# Problem to solve
Line by line, repeat all the material exactly as it appears.

# Exercise data
- - - - -

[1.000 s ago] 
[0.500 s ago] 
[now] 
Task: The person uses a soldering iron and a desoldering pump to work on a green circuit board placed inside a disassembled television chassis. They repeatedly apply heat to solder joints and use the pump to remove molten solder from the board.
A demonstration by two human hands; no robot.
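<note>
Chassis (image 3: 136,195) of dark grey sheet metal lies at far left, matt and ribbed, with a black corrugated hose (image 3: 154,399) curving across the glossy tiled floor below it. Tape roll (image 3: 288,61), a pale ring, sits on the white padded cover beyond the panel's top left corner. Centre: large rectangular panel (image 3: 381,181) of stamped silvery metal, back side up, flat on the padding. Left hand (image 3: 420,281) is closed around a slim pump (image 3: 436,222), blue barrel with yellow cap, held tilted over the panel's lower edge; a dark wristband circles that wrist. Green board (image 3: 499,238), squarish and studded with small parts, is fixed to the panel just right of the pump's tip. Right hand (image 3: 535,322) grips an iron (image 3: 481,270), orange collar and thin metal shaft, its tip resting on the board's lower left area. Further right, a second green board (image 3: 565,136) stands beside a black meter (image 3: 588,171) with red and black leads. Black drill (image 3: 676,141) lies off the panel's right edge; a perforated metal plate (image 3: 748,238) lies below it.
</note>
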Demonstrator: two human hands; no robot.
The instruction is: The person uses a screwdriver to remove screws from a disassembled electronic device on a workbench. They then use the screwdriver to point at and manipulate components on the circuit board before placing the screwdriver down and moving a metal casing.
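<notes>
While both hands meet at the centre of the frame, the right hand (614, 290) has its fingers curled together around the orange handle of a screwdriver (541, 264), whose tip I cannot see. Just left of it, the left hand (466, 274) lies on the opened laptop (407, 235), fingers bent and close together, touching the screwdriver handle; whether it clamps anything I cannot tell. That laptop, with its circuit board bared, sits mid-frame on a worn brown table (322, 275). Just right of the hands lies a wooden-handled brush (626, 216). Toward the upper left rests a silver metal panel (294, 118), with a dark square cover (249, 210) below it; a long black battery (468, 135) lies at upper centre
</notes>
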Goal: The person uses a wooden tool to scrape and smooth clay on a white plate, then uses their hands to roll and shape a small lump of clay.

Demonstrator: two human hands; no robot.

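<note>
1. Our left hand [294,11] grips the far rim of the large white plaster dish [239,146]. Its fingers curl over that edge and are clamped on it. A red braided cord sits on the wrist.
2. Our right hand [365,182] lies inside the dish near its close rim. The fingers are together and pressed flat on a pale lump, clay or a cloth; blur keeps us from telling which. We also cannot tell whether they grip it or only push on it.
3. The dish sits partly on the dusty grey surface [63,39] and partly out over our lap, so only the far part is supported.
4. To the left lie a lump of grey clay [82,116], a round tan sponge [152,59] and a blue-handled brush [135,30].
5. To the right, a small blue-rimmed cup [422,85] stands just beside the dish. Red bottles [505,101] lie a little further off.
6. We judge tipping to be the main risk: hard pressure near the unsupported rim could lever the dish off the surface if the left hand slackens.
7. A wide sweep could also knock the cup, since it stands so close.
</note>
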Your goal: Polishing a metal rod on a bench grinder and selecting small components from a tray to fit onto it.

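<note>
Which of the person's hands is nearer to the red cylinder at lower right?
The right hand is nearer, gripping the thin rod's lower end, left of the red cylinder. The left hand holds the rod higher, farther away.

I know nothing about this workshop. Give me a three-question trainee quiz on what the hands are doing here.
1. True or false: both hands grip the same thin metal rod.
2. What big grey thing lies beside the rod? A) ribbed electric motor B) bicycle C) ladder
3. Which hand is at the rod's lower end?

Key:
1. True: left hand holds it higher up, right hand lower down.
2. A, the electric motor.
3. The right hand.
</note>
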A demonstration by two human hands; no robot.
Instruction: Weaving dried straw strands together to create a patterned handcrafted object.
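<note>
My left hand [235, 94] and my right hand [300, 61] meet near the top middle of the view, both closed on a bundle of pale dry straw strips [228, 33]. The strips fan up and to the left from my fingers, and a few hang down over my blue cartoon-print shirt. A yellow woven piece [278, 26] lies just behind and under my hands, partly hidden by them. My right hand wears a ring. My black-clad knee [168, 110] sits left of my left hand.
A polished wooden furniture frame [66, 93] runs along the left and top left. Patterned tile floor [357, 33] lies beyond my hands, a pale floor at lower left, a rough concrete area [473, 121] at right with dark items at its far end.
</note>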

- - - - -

# Result for this exercise
[1.000 s ago] 
[0.500 s ago] 
[now] 
Task: The person uses a soldering iron and a desoldering pump to work on a green circuit board placed inside a disassembled television chassis. They repeatedly apply heat to solder joints and use the pump to remove molten solder from the board.
A demonstration by two human hands; no robot.
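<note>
Chassis (image 3: 136,195) of dark grey sheet metal lies at far left, matt and ribbed, with a black corrugated hose (image 3: 154,399) curving across the glossy tiled floor below it. Tape roll (image 3: 288,61), a pale ring, sits on the white padded cover beyond the panel's top left corner. Centre: large rectangular panel (image 3: 381,181) of stamped silvery metal, back side up, flat on the padding. Left hand (image 3: 420,281) is closed around a slim pump (image 3: 436,222), blue barrel with yellow cap, held tilted over the panel's lower edge; a dark wristband circles that wrist. Green board (image 3: 499,238), squarish and studded with small parts, is fixed to the panel just right of the pump's tip. Right hand (image 3: 535,322) grips an iron (image 3: 481,270), orange collar and thin metal shaft, its tip resting on the board's lower left area. Further right, a second green board (image 3: 565,136) stands beside a black meter (image 3: 588,171) with red and black leads. Black drill (image 3: 676,141) lies off the panel's right edge; a perforated metal plate (image 3: 748,238) lies below it.
</note>
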Demonstrator: two human hands; no robot.
The instruction is: The person uses a screwdriver to remove screws from a disassembled electronic device on a workbench. They then use the screwdriver to point at and manipulate components on the circuit board before placing the screwdriver down and moving a metal casing.
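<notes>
While both hands meet at the centre of the frame, the right hand (614, 290) has its fingers curled together around the orange handle of a screwdriver (541, 264), whose tip I cannot see. Just left of it, the left hand (466, 274) lies on the opened laptop (407, 235), fingers bent and close together, touching the screwdriver handle; whether it clamps anything I cannot tell. That laptop, with its circuit board bared, sits mid-frame on a worn brown table (322, 275). Just right of the hands lies a wooden-handled brush (626, 216). Toward the upper left rests a silver metal panel (294, 118), with a dark square cover (249, 210) below it; a long black battery (468, 135) lies at upper centre
</notes>
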Goal: The person uses a wooden tool to scrape and smooth clay on a white plate, then uses their hands to roll and shape a small lump of clay.

Demonstrator: two human hands; no robot.

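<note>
1. Our left hand [294,11] grips the far rim of the large white plaster dish [239,146]. Its fingers curl over that edge and are clamped on it. A red braided cord sits on the wrist.
2. Our right hand [365,182] lies inside the dish near its close rim. The fingers are together and pressed flat on a pale lump, clay or a cloth; blur keeps us from telling which. We also cannot tell whether they grip it or only push on it.
3. The dish sits partly on the dusty grey surface [63,39] and partly out over our lap, so only the far part is supported.
4. To the left lie a lump of grey clay [82,116], a round tan sponge [152,59] and a blue-handled brush [135,30].
5. To the right, a small blue-rimmed cup [422,85] stands just beside the dish. Red bottles [505,101] lie a little further off.
6. We judge tipping to be the main risk: hard pressure near the unsupported rim could lever the dish off the surface if the left hand slackens.
7. A wide sweep could also knock the cup, since it stands so close.
</note>
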Your goal: Polishing a metal rod on a bench grinder and selecting small components from a tray to fit onto it.

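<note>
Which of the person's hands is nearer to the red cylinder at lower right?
The right hand is nearer, gripping the thin rod's lower end, left of the red cylinder. The left hand holds the rod higher, farther away.

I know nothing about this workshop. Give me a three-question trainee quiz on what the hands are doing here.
1. True or false: both hands grip the same thin metal rod.
2. What big grey thing lies beside the rod? A) ribbed electric motor B) bicycle C) ladder
3. Which hand is at the rod's lower end?

Key:
1. True: left hand holds it higher up, right hand lower down.
2. A, the electric motor.
3. The right hand.
</note>
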A demonstration by two human hands; no robot.
Instruction: Weaving dried straw strands together to create a patterned handcrafted object.
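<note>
My left hand [235, 94] and my right hand [300, 61] meet near the top middle of the view, both closed on a bundle of pale dry straw strips [228, 33]. The strips fan up and to the left from my fingers, and a few hang down over my blue cartoon-print shirt. A yellow woven piece [278, 26] lies just behind and under my hands, partly hidden by them. My right hand wears a ring. My black-clad knee [168, 110] sits left of my left hand.
A polished wooden furniture frame [66, 93] runs along the left and top left. Patterned tile floor [357, 33] lies beyond my hands, a pale floor at lower left, a rough concrete area [473, 121] at right with dark items at its far end.
</note>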

The requested output has been produced.